• How to complete this task:
Would you output the whole of the data exactly?

==============================

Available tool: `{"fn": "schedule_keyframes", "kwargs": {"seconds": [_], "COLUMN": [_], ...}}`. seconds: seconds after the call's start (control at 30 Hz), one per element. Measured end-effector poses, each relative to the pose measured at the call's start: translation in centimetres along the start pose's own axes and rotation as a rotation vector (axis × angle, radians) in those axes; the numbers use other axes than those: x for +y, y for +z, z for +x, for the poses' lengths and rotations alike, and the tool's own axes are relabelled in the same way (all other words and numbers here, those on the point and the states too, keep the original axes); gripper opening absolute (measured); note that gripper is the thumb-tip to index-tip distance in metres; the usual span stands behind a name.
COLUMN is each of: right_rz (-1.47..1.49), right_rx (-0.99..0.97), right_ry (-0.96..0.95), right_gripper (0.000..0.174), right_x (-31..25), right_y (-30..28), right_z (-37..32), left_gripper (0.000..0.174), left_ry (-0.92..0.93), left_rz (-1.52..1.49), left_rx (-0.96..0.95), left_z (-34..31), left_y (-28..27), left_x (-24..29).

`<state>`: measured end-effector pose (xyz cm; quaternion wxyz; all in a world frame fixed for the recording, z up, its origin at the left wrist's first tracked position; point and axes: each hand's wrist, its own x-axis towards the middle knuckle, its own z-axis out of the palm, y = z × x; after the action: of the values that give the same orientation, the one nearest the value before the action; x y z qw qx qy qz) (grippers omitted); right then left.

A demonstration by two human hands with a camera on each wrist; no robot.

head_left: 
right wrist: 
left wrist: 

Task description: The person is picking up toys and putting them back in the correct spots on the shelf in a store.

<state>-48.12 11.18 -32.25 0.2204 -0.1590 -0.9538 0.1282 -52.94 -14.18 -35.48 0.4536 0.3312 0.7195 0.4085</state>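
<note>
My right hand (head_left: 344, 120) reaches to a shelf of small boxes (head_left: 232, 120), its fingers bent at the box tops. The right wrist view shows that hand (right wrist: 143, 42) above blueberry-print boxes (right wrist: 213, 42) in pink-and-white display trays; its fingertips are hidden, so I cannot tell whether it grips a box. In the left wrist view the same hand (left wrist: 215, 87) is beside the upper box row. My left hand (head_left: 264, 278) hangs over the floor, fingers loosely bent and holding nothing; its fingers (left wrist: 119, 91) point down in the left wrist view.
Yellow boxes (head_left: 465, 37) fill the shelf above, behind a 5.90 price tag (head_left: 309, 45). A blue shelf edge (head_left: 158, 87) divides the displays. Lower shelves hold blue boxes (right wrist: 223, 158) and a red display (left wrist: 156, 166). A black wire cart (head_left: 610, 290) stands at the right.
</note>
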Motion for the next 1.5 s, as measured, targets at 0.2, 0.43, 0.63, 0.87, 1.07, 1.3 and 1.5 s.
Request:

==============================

• Exercise solution:
Available tool: `{"fn": "schedule_keyframes", "kwargs": {"seconds": [_], "COLUMN": [_], ...}}`. seconds: seconds after the call's start (control at 30 Hz), one per element. Measured end-effector poses, each relative to the pose measured at the call's start: translation in centimetres along the start pose's own axes and rotation as a rotation vector (axis × angle, radians) in those axes; the numbers use other axes than those: x for +y, y for +z, z for +x, for the poses' lengths and rotations alike, and the tool's own axes are relabelled in the same way (all other words and numbers here, those on the point and the states too, keep the original axes); gripper opening absolute (measured); note that gripper is the thumb-tip to index-tip distance in metres; the usual span stands behind a name.
COLUMN is each of: right_rz (-1.47..1.49), right_rx (-0.99..0.97), right_ry (-0.96..0.95), right_gripper (0.000..0.174), right_x (-31..25), right_y (-30..28), right_z (-37..32), left_gripper (0.000..0.174), left_ry (-0.92..0.93), left_rz (-1.52..1.49), left_rx (-0.96..0.95), left_z (-34..31), left_y (-28..27), left_x (-24..29).

`<state>`: measured end-effector pose (xyz cm; quaternion wxyz; all in a world frame fixed for the recording, z up, its origin at the left wrist's first tracked position; point and axes: each hand's wrist, its own x-axis towards the middle knuckle, its own z-axis out of the palm, y = z × x; after the action: of the values that give the same orientation, the one nearest the value before the action; x y z qw qx qy qz) (grippers omitted); right then left.

A demonstration by two human hands with a camera on each wrist; no robot.

head_left: 
right wrist: 
left wrist: 

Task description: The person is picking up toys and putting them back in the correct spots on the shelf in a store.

<state>-48.12 11.18 -32.25 0.2204 -0.1590 -0.9538 0.1282 -52.94 -14.18 -35.48 0.4536 0.3312 0.7195 0.4085</state>
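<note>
My right hand (head_left: 344, 120) reaches to a shelf of small boxes (head_left: 232, 120), its fingers bent at the box tops. The right wrist view shows that hand (right wrist: 143, 42) above blueberry-print boxes (right wrist: 213, 42) in pink-and-white display trays; its fingertips are hidden, so I cannot tell whether it grips a box. In the left wrist view the same hand (left wrist: 215, 87) is beside the upper box row. My left hand (head_left: 264, 278) hangs over the floor, fingers loosely bent and holding nothing; its fingers (left wrist: 119, 91) point down in the left wrist view.
Yellow boxes (head_left: 465, 37) fill the shelf above, behind a 5.90 price tag (head_left: 309, 45). A blue shelf edge (head_left: 158, 87) divides the displays. Lower shelves hold blue boxes (right wrist: 223, 158) and a red display (left wrist: 156, 166). A black wire cart (head_left: 610, 290) stands at the right.
</note>
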Motion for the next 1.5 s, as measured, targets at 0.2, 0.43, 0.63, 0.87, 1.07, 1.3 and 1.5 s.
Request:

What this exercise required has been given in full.